Crowdsourcing an Ethical Dilemma

January 5th, 2009 by Lukas Biewald

Stalin said, “A single death is a tragedy; a million deaths is a statistic.” So what about one hundred deaths? What about five?

We tested this experimentally, asking people on Amazon Mechanical Turk to decide three versions of the classic philosophical conundrum, the Trolley Problem, in which you decide whether to kill one person so that several others may live.

There is no clear consensus what to do; in psychological experiments subjects disagree. But how does our decision change based on the number of people who will die? We varied the number of people saved between 1 and 1000 to see if that changed subjects’ ethical calculus.
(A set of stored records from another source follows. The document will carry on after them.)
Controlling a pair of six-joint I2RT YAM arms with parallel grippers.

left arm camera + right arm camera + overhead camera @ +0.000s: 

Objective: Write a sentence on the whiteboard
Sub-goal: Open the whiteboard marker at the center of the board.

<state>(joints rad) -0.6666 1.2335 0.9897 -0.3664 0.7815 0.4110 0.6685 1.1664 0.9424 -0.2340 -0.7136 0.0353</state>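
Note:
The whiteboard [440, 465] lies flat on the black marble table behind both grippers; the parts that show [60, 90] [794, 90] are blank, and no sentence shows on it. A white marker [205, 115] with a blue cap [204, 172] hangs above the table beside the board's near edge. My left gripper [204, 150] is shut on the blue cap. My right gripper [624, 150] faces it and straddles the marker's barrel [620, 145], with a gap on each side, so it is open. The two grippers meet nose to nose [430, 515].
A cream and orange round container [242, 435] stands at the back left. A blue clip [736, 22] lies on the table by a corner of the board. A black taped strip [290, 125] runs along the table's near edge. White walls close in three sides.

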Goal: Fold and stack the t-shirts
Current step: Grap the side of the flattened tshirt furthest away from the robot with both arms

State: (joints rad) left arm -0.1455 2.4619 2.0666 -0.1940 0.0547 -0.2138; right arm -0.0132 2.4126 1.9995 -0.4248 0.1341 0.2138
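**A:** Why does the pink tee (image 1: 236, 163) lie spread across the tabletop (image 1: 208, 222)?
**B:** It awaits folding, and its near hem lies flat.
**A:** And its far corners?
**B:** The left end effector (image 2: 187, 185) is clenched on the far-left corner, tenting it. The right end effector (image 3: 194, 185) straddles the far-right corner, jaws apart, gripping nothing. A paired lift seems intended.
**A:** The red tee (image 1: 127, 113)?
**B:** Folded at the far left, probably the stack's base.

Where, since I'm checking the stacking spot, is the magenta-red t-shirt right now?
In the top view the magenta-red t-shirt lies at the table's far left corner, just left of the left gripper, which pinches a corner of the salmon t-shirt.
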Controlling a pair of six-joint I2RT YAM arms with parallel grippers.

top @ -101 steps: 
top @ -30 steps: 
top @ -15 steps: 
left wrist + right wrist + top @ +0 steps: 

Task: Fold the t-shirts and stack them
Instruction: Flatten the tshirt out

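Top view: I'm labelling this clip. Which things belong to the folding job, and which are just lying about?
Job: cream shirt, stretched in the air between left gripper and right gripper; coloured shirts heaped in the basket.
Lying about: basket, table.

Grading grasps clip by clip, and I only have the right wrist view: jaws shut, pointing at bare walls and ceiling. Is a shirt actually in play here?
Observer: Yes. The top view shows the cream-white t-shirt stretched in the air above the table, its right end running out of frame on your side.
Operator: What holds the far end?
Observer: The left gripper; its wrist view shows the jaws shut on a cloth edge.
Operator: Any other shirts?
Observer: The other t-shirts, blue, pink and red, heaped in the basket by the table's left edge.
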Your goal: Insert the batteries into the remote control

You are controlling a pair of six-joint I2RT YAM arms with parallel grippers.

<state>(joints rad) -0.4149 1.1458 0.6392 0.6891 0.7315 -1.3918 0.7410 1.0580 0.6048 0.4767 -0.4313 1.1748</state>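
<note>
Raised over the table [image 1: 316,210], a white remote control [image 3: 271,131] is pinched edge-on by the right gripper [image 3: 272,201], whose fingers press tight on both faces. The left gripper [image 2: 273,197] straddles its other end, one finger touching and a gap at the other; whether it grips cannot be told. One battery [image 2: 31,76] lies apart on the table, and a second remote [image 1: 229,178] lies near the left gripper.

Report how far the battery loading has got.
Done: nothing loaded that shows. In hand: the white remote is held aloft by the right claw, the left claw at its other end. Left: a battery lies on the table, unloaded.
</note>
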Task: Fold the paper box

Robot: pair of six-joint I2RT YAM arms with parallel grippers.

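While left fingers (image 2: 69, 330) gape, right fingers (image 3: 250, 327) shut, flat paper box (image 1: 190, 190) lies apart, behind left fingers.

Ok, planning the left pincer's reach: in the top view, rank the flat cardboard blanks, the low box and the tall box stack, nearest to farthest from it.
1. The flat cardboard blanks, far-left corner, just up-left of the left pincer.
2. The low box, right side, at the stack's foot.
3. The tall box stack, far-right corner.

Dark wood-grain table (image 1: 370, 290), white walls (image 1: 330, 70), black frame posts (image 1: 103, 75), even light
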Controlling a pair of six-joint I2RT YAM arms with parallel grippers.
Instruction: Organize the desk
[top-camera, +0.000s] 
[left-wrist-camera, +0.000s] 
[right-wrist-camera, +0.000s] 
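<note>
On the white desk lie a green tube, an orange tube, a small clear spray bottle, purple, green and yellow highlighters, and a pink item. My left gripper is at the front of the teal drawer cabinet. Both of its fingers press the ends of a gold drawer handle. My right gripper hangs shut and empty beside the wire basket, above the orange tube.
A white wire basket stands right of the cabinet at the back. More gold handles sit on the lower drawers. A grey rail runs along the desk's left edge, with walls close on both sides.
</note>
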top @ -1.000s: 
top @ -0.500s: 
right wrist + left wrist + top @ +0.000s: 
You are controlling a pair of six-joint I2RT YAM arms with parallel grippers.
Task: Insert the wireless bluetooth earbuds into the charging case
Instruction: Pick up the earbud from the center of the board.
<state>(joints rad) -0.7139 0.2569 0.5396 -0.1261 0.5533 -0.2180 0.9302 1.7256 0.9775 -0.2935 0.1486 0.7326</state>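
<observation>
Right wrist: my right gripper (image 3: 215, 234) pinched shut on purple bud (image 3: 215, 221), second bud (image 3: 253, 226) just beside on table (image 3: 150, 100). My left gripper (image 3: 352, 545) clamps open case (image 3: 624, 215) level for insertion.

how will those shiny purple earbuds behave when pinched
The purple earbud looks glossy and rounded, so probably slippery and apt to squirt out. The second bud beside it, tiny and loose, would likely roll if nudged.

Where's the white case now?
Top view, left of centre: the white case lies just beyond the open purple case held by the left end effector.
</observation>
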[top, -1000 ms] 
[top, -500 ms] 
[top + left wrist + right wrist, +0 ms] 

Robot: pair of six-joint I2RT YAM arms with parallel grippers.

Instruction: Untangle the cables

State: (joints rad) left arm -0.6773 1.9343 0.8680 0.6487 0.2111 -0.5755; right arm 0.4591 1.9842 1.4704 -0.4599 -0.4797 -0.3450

Here are the frequencies of responses for three different scenarios (plotted on a log scale with a loess fit):

Here are the sample scenario descriptions (With five people):

Scenario A

A trolley is running out of control down a track. In its path are 5 people who have been tied to the track. Fortunately, you can flip a switch, which will lead the trolley down a different track to safety. Unfortunately, there is a single person tied to that track. Should you flip the switch?

Scenario B

As before, a trolley is hurtling down a track towards five people. You are on a bridge under which it will pass, and you can stop it by dropping a heavy weight in front of it. As it happens, there is a very fat man next to you - your only way to stop the trolley is to push him over the bridge and onto the track, killing him to save five. Should you proceed?

Scenario C

A brilliant transplant surgeon has five patients, each in need of a different organ, each of whom will die without that organ. Unfortunately, there are no organs available to perform any of these five transplant operations. A healthy young traveler, just passing through the city the doctor works in, comes in for a routine checkup. In the course of doing the checkup, the doctor discovers that his organs are compatible with all five of his dying patients. Suppose further that if the young man were to disappear, no one would suspect the doctor. Should the doctor sacrifice the man to save his other patients?


Each Turker was asked all three questions for a random value. But Turkers could answer the question multiple times if they wanted. Rational decision making would show monotonicity, i.e. if you would switch the track to save 10 people, you would switch the track to save 30 people. Human beings are not always rational like this, as is showed in this chart.

Each line in the following plot represents a single turker (so denser lines means a turker answered the question more times). The horizontal axis is the number of people that would be saved by answering “yes”. The red dots are where the turker responded with “no”, the blue dots are where the turker responded with “yes”. The turkers are sorted by the number of people in which they are first willing to answer “yes”.

-Lukas and Brendan

Original idea and post by Brendan at http://anyall.org/blog/2008/01/moral-psychology-on-amazon-mechanical-turk/

Trolley image from http://www.unc.edu/~prinz/pictures/

16 Responses to “Crowdsourcing an Ethical Dilemma”

  1. Bill Mill Says:

    Scenario C has no question; is that a typo, or how it was on the survey?

  2. Bill Mill Says:

    ahha, I missed the link to the post by brendan. The last line of Scenario C is: “Should the doctor sacrifice the man to save his other patients?”

  3. Paul Says:

    Is there a correlation between a specific Turker’s answer on all three questions? Can you say that someone responding yes on A for a low number (i.e. more directly comparing the number of lives saved in each of the two outcomes) is more likely to answer yes on B? One expects a correlation…

  4. lukas Says:

    Paul - there is definitely a very strong correlation. Our second chart tries to show this (I realize it’s a little confusing, but it actually lays out all the raw data in a graphical form). One worry I have is that the correlation may be artificially inflated by the fact that people had to answer all three questions at once.

  5. brendano Says:

    Bill: yeah that was a typo for this post.

  6. Mosh Says:

    Luke, your last point about people having to answer all three questions at once makes me think there might be an Innocent Bystanders Threshold that’s been exceeded by the time people get to the last question. “Ooh, I already killed some people. I think that’s enough for today.” Did you guys ask the questions in the same order every time?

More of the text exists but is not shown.